I'm never sure what it is meant by TMC implementation but if this is a local loop around the vas and output stage, your simulation may suggest that the dominate distortion source is vas+output stage. As you say the higher loop gain around this loop at these frequencies would account for the reduced lower distortion at the output. The earlier post is consistent with this but it is difficult to separate effects.
Thanks
Again interesting simulations.
I'm never sure what it is meant by TMC implementation but if this is a local loop around the vas and output stage, your simulation may suggest that the dominate distortion source is vas+output stage. As you say the higher loop gain around this loop at these frequencies would account for the reduced lower distortion at the output. The earlier post is consistent with this but it is difficult to separate effects.
Thanks
Mmmm.
Interesting finding Wahab, and I think it is very important that we get to the bottom of this. We need a robust explanation as to why this is the case.
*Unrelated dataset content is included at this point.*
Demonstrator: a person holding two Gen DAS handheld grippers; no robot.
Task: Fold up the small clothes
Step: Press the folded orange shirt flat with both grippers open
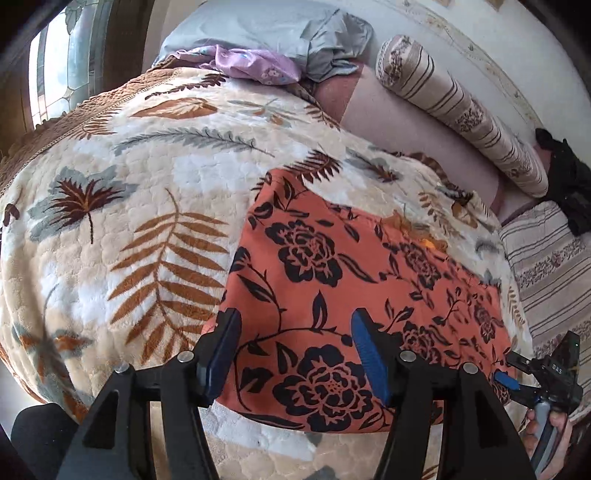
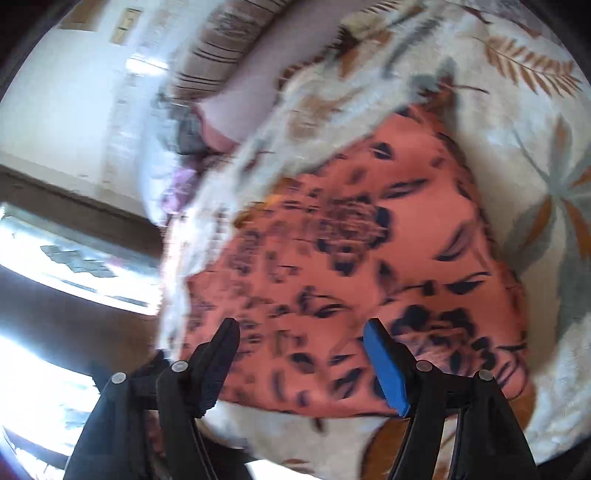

Since 1kHz is slap bang in the midband, we may well be looking at why (and this may be one of a number or sources) amplifiers have different sonic signatures.
Interesting finding Wahab, and I think it is very important that we get to the bottom of this. We need a robust explanation as to why this is the case.
Since 1kHz is slap bang in the midband, we may well be looking at why (and this may be one of a number or sources) amplifiers have different sonic signatures.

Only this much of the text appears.